COLLECTED MATERIAL

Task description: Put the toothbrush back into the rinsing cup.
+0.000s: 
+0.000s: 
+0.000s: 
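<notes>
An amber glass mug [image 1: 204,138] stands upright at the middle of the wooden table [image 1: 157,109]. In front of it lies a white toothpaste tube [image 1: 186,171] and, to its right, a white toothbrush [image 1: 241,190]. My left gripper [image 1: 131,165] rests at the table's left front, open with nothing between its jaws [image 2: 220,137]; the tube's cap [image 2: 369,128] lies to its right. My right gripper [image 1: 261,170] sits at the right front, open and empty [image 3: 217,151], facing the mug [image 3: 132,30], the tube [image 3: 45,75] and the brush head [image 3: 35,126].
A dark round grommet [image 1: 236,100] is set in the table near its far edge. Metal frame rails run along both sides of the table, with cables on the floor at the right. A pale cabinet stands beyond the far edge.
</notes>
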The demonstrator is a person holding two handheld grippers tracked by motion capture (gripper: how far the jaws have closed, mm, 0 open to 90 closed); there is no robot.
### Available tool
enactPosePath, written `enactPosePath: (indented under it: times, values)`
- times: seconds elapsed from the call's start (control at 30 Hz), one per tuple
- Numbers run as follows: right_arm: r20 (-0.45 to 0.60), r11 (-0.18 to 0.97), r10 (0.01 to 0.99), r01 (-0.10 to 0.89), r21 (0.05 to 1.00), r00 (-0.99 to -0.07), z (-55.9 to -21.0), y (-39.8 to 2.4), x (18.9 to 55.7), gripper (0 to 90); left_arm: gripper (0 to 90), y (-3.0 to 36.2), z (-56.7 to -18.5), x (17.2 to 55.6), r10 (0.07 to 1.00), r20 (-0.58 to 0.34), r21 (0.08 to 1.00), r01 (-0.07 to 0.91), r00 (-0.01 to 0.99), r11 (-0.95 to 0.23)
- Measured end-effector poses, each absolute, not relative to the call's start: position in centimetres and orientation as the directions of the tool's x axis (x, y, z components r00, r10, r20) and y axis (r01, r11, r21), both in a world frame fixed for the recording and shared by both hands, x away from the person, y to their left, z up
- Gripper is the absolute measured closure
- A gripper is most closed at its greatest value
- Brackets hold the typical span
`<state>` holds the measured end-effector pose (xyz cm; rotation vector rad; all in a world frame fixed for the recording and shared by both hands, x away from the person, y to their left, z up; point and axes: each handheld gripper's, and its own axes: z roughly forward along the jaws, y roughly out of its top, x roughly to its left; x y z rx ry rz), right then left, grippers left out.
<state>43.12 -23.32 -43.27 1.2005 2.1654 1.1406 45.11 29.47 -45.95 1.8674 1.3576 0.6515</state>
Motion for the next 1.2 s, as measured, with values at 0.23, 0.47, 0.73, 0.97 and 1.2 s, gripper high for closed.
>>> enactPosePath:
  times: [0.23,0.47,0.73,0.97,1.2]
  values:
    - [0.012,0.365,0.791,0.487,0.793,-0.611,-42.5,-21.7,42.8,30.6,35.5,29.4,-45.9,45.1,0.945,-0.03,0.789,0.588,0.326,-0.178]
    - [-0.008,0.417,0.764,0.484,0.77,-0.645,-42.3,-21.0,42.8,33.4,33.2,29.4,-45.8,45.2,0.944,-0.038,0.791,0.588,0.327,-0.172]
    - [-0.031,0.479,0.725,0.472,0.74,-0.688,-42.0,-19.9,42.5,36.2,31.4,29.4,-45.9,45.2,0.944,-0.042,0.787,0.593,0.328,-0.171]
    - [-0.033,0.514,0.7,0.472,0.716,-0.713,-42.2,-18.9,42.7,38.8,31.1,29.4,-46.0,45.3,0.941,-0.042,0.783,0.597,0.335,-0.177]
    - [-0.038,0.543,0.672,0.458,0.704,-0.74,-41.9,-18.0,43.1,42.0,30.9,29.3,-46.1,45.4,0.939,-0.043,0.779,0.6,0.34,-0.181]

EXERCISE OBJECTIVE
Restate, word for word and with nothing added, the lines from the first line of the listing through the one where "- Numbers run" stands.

TASK ANSWER
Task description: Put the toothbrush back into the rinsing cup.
+0.000s: 
+0.000s: 
+0.000s: 
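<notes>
An amber glass mug [image 1: 204,138] stands upright at the middle of the wooden table [image 1: 157,109]. In front of it lies a white toothpaste tube [image 1: 186,171] and, to its right, a white toothbrush [image 1: 241,190]. My left gripper [image 1: 131,165] rests at the table's left front, open with nothing between its jaws [image 2: 220,137]; the tube's cap [image 2: 369,128] lies to its right. My right gripper [image 1: 261,170] sits at the right front, open and empty [image 3: 217,151], facing the mug [image 3: 132,30], the tube [image 3: 45,75] and the brush head [image 3: 35,126].
A dark round grommet [image 1: 236,100] is set in the table near its far edge. Metal frame rails run along both sides of the table, with cables on the floor at the right. A pale cabinet stands beyond the far edge.
</notes>
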The demonstrator is a person holding two handheld grippers tracked by motion capture (gripper: how far the jaws have closed, mm, 0 open to 90 closed); there is no robot.
### Available tool
enactPosePath, written `enactPosePath: (indented under it: times, values)`
- times: seconds elapsed from the call's start (control at 30 Hz), one per tuple
- Numbers run as follows: right_arm: r20 (-0.45 to 0.60), r11 (-0.18 to 0.97), r10 (0.01 to 0.99), r01 (-0.10 to 0.89), r21 (0.05 to 1.00), r00 (-0.99 to -0.07), z (-55.9 to -21.0), y (-39.8 to 2.4), x (18.9 to 55.7), gripper (0 to 90); left_arm: gripper (0 to 90), y (-3.0 to 36.2), z (-56.7 to -18.5), x (17.2 to 55.6), r10 (0.07 to 1.00), r20 (-0.58 to 0.34), r21 (0.08 to 1.00), r01 (-0.07 to 0.91), r00 (-0.01 to 0.99), r11 (-0.95 to 0.23)

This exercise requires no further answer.